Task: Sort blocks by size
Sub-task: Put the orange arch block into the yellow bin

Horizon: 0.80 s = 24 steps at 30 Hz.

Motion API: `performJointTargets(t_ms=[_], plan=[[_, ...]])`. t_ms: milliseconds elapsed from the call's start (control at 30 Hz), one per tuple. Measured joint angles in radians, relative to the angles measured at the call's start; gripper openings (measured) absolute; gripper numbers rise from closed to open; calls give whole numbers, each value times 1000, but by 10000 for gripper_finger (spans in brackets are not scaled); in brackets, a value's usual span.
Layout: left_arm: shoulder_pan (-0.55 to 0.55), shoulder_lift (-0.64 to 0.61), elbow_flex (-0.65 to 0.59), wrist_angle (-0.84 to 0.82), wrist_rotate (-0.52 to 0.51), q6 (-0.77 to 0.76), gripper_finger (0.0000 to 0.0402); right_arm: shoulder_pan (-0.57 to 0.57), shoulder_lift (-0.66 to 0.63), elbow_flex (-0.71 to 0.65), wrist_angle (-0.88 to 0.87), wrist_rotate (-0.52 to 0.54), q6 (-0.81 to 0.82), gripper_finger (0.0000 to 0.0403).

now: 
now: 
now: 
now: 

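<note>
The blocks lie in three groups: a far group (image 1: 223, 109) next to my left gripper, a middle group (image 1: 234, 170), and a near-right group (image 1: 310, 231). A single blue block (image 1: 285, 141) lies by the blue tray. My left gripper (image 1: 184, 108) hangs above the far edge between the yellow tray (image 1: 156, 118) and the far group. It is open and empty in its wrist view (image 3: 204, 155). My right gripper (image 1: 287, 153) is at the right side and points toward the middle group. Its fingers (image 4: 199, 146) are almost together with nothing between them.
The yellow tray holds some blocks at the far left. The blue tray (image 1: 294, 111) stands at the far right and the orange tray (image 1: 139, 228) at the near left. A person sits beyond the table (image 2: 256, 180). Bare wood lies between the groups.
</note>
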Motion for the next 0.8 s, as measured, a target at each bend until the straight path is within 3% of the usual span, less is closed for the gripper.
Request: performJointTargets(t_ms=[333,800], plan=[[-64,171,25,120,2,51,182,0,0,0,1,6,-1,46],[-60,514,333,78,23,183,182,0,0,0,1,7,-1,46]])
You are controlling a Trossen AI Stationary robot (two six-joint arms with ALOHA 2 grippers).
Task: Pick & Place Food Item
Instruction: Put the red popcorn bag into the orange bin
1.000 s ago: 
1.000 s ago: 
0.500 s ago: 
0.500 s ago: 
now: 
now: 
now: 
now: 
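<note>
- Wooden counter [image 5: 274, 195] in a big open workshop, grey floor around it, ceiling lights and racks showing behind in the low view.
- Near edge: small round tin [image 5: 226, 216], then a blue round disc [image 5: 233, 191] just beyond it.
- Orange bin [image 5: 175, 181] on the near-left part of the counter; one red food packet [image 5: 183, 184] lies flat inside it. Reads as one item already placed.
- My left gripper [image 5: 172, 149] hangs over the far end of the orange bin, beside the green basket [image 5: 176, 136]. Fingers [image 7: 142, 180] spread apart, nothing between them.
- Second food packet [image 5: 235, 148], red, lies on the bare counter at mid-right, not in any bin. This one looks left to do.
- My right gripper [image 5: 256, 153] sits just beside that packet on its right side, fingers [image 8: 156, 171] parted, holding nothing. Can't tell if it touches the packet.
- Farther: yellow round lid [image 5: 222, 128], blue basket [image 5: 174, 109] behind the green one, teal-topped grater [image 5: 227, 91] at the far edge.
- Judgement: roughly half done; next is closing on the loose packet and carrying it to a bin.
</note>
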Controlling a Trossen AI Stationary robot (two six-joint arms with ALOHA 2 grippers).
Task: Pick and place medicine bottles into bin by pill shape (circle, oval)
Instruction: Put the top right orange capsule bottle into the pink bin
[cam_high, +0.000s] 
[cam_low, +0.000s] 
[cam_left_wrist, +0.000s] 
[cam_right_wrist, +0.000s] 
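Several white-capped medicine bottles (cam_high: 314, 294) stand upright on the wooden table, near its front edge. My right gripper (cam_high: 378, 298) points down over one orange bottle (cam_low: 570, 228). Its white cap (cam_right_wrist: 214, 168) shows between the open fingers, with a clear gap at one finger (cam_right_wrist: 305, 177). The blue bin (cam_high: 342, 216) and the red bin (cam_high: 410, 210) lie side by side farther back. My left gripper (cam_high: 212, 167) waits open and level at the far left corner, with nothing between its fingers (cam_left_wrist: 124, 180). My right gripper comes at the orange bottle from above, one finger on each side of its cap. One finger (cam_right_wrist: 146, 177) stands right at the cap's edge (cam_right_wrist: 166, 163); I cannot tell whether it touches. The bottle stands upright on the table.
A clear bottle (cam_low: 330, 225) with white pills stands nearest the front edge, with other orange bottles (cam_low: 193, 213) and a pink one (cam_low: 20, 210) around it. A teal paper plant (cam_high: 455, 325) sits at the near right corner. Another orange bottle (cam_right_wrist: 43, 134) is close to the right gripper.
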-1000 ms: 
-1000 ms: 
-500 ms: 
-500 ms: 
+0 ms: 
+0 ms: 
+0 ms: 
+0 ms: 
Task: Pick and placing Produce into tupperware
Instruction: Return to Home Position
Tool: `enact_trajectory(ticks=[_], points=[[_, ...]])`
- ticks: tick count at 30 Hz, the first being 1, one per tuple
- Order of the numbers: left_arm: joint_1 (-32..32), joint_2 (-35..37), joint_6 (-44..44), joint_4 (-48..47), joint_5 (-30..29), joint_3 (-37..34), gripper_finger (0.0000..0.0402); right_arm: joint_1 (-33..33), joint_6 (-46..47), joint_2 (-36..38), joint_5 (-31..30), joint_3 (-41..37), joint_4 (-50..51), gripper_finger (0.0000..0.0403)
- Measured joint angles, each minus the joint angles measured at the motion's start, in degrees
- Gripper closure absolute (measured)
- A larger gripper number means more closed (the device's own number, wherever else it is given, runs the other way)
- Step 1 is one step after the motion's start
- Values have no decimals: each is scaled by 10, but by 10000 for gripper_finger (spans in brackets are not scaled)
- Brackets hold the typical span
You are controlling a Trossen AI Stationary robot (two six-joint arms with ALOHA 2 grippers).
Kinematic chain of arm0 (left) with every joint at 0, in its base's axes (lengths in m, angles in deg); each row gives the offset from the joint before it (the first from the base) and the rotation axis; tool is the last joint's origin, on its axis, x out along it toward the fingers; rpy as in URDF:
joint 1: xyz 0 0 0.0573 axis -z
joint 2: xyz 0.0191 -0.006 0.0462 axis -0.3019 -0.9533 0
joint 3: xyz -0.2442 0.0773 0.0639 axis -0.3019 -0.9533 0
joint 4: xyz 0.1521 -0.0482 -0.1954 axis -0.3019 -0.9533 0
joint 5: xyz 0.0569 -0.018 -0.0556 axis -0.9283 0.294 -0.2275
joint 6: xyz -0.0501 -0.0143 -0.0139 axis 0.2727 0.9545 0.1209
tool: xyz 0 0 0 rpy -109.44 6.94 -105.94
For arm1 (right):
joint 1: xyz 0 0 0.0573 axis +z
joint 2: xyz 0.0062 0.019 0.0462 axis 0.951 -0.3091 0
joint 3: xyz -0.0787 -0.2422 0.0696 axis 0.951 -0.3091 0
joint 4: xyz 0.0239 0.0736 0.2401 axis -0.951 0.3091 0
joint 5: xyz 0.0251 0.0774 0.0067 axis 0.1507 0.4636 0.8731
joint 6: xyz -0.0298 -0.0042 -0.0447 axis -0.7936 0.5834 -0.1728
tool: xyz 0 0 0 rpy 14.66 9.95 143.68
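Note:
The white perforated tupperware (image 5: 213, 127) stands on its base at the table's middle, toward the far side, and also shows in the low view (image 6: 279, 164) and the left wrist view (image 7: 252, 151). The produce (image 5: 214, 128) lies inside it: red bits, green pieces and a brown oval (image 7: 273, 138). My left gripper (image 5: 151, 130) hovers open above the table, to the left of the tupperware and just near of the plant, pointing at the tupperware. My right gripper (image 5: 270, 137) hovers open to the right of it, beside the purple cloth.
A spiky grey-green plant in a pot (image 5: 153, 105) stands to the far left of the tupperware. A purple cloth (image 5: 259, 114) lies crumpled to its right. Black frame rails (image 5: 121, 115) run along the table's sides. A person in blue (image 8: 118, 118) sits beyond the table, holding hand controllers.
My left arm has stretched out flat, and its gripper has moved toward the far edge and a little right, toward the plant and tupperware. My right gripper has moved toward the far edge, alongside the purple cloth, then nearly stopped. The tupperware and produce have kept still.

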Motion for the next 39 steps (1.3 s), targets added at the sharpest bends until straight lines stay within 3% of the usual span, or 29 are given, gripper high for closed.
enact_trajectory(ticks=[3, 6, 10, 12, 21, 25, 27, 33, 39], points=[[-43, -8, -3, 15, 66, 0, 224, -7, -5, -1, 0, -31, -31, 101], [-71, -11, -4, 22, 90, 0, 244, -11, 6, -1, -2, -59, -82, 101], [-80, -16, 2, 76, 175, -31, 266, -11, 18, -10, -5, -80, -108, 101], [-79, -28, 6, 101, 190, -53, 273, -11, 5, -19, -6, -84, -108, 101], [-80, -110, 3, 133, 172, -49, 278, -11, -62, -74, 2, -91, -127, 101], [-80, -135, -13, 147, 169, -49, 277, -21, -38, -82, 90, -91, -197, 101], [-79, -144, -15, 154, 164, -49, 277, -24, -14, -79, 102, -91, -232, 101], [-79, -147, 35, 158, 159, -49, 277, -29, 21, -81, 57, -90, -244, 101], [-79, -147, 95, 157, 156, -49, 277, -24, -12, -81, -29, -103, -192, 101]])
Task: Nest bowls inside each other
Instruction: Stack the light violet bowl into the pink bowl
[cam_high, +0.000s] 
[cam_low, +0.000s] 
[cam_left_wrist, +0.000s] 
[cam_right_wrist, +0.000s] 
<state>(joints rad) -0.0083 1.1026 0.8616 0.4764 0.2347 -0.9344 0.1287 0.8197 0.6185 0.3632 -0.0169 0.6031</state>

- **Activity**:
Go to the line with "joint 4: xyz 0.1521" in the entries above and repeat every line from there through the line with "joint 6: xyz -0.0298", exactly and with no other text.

- **Response**:
joint 4: xyz 0.1521 -0.0482 -0.1954 axis -0.3019 -0.9533 0
joint 5: xyz 0.0569 -0.018 -0.0556 axis -0.9283 0.294 -0.2275
joint 6: xyz -0.0501 -0.0143 -0.0139 axis 0.2727 0.9545 0.1209
tool: xyz 0 0 0 rpy -109.44 6.94 -105.94
For arm1 (right):
joint 1: xyz 0 0 0.0573 axis +z
joint 2: xyz 0.0062 0.019 0.0462 axis 0.951 -0.3091 0
joint 3: xyz -0.0787 -0.2422 0.0696 axis 0.951 -0.3091 0
joint 4: xyz 0.0239 0.0736 0.2401 axis -0.951 0.3091 0
joint 5: xyz 0.0251 0.0774 0.0067 axis 0.1507 0.4636 0.8731
joint 6: xyz -0.0298 -0.0042 -0.0447 axis -0.7936 0.5834 -0.1728

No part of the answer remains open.